* _Problem description_
A single total is needed, the number of lines of this listing that contain the string "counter".

---------------

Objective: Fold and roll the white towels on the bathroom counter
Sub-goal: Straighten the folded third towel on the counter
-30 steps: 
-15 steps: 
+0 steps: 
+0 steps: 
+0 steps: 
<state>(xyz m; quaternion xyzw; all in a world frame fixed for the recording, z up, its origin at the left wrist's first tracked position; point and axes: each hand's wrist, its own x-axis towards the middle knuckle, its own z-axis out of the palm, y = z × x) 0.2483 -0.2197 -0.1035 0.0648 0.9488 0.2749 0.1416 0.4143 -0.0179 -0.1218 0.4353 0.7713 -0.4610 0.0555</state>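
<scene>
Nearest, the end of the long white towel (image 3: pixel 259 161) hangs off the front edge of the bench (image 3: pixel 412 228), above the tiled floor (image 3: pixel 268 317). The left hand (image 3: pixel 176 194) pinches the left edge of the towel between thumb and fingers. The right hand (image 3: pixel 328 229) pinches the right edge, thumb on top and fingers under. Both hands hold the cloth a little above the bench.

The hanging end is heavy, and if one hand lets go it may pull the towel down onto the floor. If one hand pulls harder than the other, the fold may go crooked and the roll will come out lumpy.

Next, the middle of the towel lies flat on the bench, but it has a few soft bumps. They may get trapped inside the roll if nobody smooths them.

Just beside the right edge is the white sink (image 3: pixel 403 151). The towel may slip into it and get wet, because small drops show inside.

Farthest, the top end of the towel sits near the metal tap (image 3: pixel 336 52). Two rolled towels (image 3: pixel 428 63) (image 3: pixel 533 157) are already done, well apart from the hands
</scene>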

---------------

* _Exercise solution_
2